Queridos hermanos y hermanas, buenos días! En este quinto domingo de Cuaresma, la liturgia presenta el episodio de la mujer adúltera (v. Jn 8: 1-11). Contrasta con dos actitudes: la de los escribas y los fariseos, por una parte, y la de Jesús, por otra. Los primeros quieren condenar a la mujer, porque se sienten los guardianes de la Ley y de su fiel aplicación. En cambio, Jesús quiere salvarla, porque personifica la misericordia de Dios que, perdonando, redime y reconciliando renueva.
Así que veamos el evento. Mientras Jesús enseña en el templo, los escribas y los fariseos le traen a una mujer sorprendida en adulterio; la colocan en el medio y le preguntan a Jesús si debe ser apedreada, como lo prescribe la Ley de Moisés. El evangelista señala que ellos le hicieron esta pregunta «para probarlo y tener un motivo para acusarlo» (v. 6). Se puede suponer que su propósito era este, la maldad de esta gente: el «no» a la lapidación habría sido una razón para acusar a Jesús de desobedecer la Ley; el «sí», en cambio, para denunciarlo a la autoridad romana, que se había reservado las sentencias para sí mismo y no admitía el linchamiento popular. Jesús debe responder.
Los interlocutores de Jesús están cerrados en los cuellos de botella del legalismo y quieren encerrar al Hijo de Dios en su perspectiva de juicio y condena. Pero Él no vino al mundo para juzgar y condenar, sino para salvar y ofrecer a las personas una nueva vida. ¿Y cómo reacciona Jesús ante esto? En primer lugar, permanece en silencio por un rato, y se inclina para escribir con el dedo en el suelo, como para recordar que el único Legislador y Juez es Dios, que había escrito la Ley en la piedra. Luego dice: «Quien entre ustedes esté libre de pecado, arroje la primera piedra contra ella «(v. 7). De esta manera, Jesús apela a la conciencia de esos hombres: se sentían «defensores de la justicia», pero los llama a la conciencia de su condición de hombres pecadores, por lo que no pueden reclamar el derecho de vida o muerte de otro semejante. En ese punto, uno tras otro, empezando por los más viejos, es decir, los más experimentados de sus propias miserias, todos se fueron, abandonando la lapidación de la mujer. Esta escena también nos invita a cada uno de nosotros a ser conscientes de que somos pecadores y dejar que las piedras de denigración y condenación caigan de nuestras manos, de las habladurías que a veces queremos lanzar contra los demás cuando hablamos de los demás tiramos piedras, actuamos como estos.
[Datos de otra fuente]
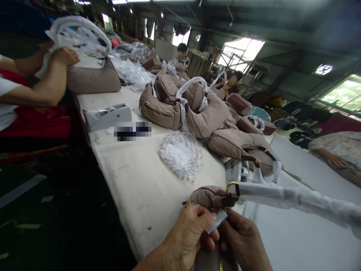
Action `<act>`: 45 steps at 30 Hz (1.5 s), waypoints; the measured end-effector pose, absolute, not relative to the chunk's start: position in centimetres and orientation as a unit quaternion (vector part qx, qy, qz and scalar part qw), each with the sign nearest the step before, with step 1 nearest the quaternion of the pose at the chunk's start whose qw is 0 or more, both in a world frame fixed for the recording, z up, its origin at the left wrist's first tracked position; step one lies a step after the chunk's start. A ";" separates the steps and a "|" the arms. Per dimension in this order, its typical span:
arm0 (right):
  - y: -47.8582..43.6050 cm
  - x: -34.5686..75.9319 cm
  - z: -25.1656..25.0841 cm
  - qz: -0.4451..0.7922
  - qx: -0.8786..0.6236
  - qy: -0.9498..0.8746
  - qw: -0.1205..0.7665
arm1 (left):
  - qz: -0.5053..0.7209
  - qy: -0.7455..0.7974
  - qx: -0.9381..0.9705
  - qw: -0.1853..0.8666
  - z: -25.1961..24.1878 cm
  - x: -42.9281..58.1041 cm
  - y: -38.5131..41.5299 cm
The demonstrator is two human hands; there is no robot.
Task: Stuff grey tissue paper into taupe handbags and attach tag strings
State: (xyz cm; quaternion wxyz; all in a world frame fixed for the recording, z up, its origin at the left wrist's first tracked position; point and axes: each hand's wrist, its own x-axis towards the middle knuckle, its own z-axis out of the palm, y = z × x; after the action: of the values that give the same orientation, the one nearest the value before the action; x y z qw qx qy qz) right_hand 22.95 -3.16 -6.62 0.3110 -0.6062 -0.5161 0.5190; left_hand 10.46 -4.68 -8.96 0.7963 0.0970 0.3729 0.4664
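A taupe corduroy handbag (207, 195) with a gold ring (232, 183) lies at the table's near edge. Its strap (299, 201), wrapped in white paper, stretches off to the right. My left hand (188, 233) is closed, thumb and forefinger pinching a small white strip (216, 222) just below the ring. My right hand (244, 233) is curled around the bag's end beside that strip, touching it or very near. Its fingertips are partly hidden. Below my hands, a piece of gold zipper (221, 263) shows on the bag.
A crumpled netted white bundle (182, 154) lies ahead on the table (132, 180). Beyond it are piled handbags (208, 113). A grey tape dispenser (108, 116) stands to the left; another grey holder (234, 171) is behind the ring. At left, a co-worker's hands (63, 58) handle a bag.
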 end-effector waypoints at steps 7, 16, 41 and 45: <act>-2.9 23.2 -7.5 0.501 -0.605 -0.546 0.290 | 0.475 0.365 0.127 0.791 -9.1 10.6 -4.7; -1.7 24.3 -6.7 0.539 -0.520 -0.631 0.203 | 0.477 0.328 0.075 0.812 -9.5 10.7 -4.9; -1.2 28.4 -8.5 0.752 -0.511 -0.196 0.367 | 0.501 0.401 0.234 0.730 -8.3 13.6 -4.8; 0.4 30.4 -8.1 0.652 -0.565 -0.149 0.484 | 0.435 0.396 0.213 0.780 -8.4 12.9 -4.9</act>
State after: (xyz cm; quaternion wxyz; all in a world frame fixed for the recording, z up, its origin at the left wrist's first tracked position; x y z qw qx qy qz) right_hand 30.44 0.41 -8.07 0.4837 -0.5647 -0.1494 0.6518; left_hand 12.89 -4.90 -8.40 0.7803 0.2129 0.3956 0.4350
Al final solo quedan Jesús y la mujer, allí en el medio: San Agustín dijo: «permanecen la miseria y la misericordia» (In Joh 33.5). Jesús es el único sin culpa, el único que podría arrojar la piedra contra ella, pero no lo hace, porque Dios «no quiere la muerte del pecador, sino que se convierta y viva» (v. Ez 33.11). Y Jesús despide a la mujer con estas estupendas palabras: «Vete y de ahora en adelante no peques más» (v. 11). Abre ante ella un nuevo camino, creado por la misericordia, un camino que requiere su compromiso de no pecar más. Es una invitación que también vale para cada uno de nosotros. Jesús siempre nos abre un camino nuevo para ir adelante.
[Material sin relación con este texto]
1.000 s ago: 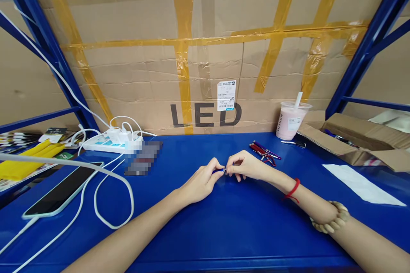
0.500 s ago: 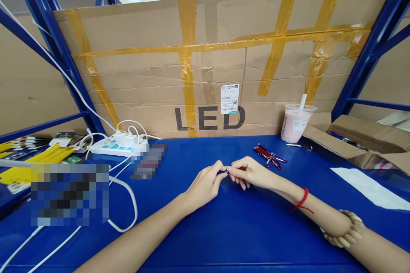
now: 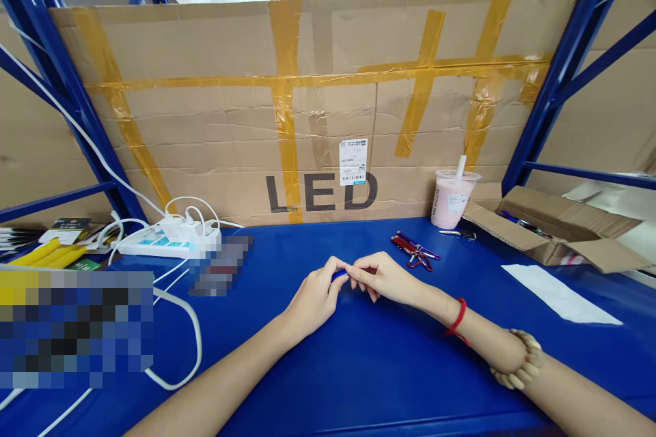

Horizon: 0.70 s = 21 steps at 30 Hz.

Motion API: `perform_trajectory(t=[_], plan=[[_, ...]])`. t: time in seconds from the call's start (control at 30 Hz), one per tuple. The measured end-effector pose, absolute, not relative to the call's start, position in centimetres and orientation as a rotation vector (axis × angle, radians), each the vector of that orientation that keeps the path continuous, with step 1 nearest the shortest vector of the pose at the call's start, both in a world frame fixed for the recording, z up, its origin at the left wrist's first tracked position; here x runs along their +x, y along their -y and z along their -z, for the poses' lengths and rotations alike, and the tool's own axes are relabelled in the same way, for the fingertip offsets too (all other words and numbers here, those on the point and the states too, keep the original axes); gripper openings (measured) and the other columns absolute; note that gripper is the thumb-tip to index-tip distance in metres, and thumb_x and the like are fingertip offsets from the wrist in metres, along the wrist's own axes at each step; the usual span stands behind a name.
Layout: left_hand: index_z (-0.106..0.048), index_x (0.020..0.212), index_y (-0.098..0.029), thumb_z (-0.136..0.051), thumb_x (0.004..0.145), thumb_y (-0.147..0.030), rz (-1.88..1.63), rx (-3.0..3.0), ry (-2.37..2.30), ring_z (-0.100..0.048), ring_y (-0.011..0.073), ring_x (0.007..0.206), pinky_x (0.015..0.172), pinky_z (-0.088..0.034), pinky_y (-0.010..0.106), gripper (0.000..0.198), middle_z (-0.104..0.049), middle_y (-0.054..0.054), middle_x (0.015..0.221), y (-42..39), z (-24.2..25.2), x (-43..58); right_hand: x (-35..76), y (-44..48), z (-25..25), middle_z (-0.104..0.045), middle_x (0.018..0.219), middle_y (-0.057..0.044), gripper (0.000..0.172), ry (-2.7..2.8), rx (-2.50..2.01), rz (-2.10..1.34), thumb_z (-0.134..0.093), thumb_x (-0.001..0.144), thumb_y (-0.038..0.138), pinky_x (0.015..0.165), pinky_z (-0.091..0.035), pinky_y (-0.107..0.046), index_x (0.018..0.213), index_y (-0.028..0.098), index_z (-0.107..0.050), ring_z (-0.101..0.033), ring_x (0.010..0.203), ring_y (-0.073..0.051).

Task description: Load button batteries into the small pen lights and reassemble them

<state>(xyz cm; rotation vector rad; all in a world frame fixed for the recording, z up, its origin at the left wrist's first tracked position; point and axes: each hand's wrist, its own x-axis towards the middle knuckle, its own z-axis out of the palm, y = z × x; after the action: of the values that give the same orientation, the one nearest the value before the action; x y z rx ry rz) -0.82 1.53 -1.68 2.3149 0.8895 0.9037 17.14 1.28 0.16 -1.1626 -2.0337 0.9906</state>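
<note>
My left hand [image 3: 313,297] and my right hand [image 3: 382,278] meet above the middle of the blue tabletop [image 3: 359,375], their fingertips touching. Between the left thumb and index finger shows a small, slim bright-blue piece [image 3: 339,274]; most of it is hidden, and its kind cannot be made out. The right thumb and index finger pinch at its right end, the other right fingers curled below. To the right of the hands lie slim red and purple metal pieces with carabiner-like clips [image 3: 416,250]. A red cord and a beaded bracelet circle my right forearm.
Behind stands a taped cardboard sheet [image 3: 225,143]. At the right are a pink drink cup [image 3: 451,201], an open carton [image 3: 556,232], a white paper strip [image 3: 561,293] and a small black-and-silver item [image 3: 458,235]. At the left are a power strip [image 3: 154,244] and loose white cables [image 3: 197,334].
The view has turned slightly right, so everything sits further left. More of the blue piece now shows between my left fingers. Both hands keep their pinch.
</note>
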Motion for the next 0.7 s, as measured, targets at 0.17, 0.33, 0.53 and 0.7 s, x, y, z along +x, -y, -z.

En este tiempo de Cuaresma, estamos llamados a reconocernos pecadores y a pedir perdón a Dios, y el perdón, a su vez, mientras nos reconcilia y nos da la paz, nos hace comenzar una historia renovada. Toda conversión verdadera está dirigida a un nuevo futuro, a una nueva vida, hermosa, libre de pecado, generosa. No debemos tener miedo de pedir perdón a Jesús, nos abre la puerta para una vida nueva.
Que la Virgen María nos ayude a testimoniar a todo del amor misericordioso de Dios que, en Jesús, nos perdona y hace nueva nuestra existencia, siempre ofreciéndonos nuevas posibilidades.